Closed wombelix closed 3 months ago
Are you consistently seeing those 7 tests failing for all the platforms you listed (Fedora 39, 40 and rawhide on aarch64)? How do you run the tests?
From the stack trace, the crash comes from memory allocation, which mostly caused by out of memory.
Yeah, in that stacktrace it's failing to allocate memory during the aws_http_library_init()
call. Which is really weird because that's one of the very first thing an aws-c-http test does. Why would the allocator fail so extremely early?
Are you running all 600+ tests in parallel? I could imagine launching 600+ executables simultaneously might cause some of the later ones to experience malloc failure? But that's really the only guess I can come up with.
PS: The reason the stacktrace is enormous is due to an infinite loop: The memory allocation failure triggers an assert, the assert tries to print the backtrace, this needs to perform allocations, which fail and trigger an assert... loop... loop... loop. But this isn't the cause of the test failures, just some expected behavior when an assertion fails.
Are you consistently seeing those 7 tests failing for all the platforms you listed (Fedora 39, 40 and rawhide on aarch64)?
Yes, as far I can see always the same 7 tests, nothing random.
How do you run the tests?
I use the Fedora build infrastructure (https://copr.fedoraproject.org)
From the stack trace, the crash comes from memory allocation, which mostly caused by out of memory.
Based on the logs they seem to fail after 0.01 sec
, I wonder if that is actually enough time to run out of memory? And why just on a couple of operating systems? In the same build infra, aarch64 on RHEL 8 and RHEL 9 are fine.
Are you running all 600+ tests in parallel? I could imagine launching 600+ executables simultaneously might cause some of the later ones to experience malloc failure? But that's really the only guess I can come up with.
No they run in sequence one after each other as far I can tell from the logs. I let run cmake test without any custom parameters at least.

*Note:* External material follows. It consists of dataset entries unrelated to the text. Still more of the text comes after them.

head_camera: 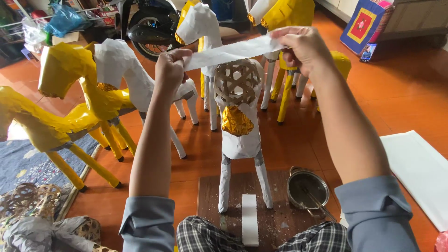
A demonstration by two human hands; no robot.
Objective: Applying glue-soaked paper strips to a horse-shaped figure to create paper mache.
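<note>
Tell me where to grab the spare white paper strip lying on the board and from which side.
Take the white paper strip by its near end, coming from above at the lap side. It lies flat and lengthwise on the wooden board, pointing away between the horse figure's legs, which crowd its far end.

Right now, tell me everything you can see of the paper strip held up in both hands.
The paper strip is long, narrow and white, thin like tissue paper, with slightly ragged edges. It is stretched nearly taut, sloping up from the left hand to the right hand, each pinching one end. It hangs just above the woven bamboo rump of the half-covered paper horse; whether it touches the horse is unclear.
</note>
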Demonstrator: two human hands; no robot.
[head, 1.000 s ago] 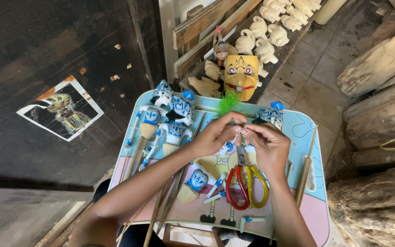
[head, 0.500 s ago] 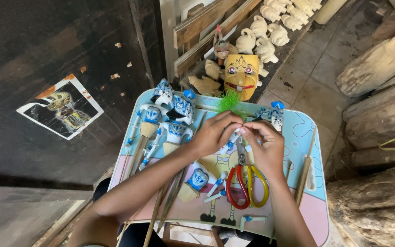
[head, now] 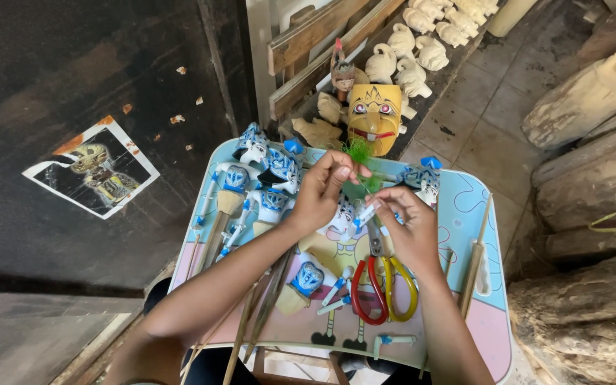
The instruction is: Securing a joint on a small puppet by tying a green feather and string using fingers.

I can run manual tests on an EC2 Graviton instance if that helps. But given that the tests are fine on RHEL 8 and RHEL 9 in the same build infra on aarch64, but failing on F39, F40 and rawhide gives me the impression it's not a general problem with the build infra / resources. The major difference I see is the OpenSSL version that's installed and used. My guess is that it could therefore related to those issues? But why would it then only affect aarch64 but not x86_64 :-/
yeah ... it is suspicious that it's just those specific tests, all of which share some helper functions. Maybe there's an uninitialized variable in there?
Could you give me steps I could use to reproduce and iterate on this? I'm not familiar with COPR.
I can't find a way to run Fedora 40 directly. I tried to run it on an EC2 Graviton machine, but couldn't find a free Amazon Machine Image (AMI) for Fedora 39, 40, or rawhide. So instead I ran Amazon Linux 2023 on a Graviton machine, and within that I used docker to run the fedora:40
image. I ran the following commands (apoligies if I left something out here):
I dug into what makes those 7 tests different from all the other tests defined in the same file. One difference that stands out, is they all have a large error_tester struct defined in the function, which means it's created on the stack. This struct is 403KiB.
The tests in this file that pass all use a similar s_tester struct, except that one's defined as a global variable, instead of a stack variable.
I've confirmed that the test crashes with a coredump if I set the stack size to 256KiB via ulimit -s 256
. But if the stack size is 512KiB the test passes. But I'm not 100% convinced this is the case because when it crashes I just see Segmentation fault (core dumped)
. But you shared logs where it seemed like some code got a chance to run before crashing...
Maybe when COPR runs aarch Fedora 39, 40, rawhide, the default stack size is smaller than other configurations? Can you check the default stack size on these COPR runs via ulimit -s
?
Also, did this crash start when you updated aws-c-http? or when you updated the fedora versions you're testing? Or is this the first time you're ever testing aws-c-http?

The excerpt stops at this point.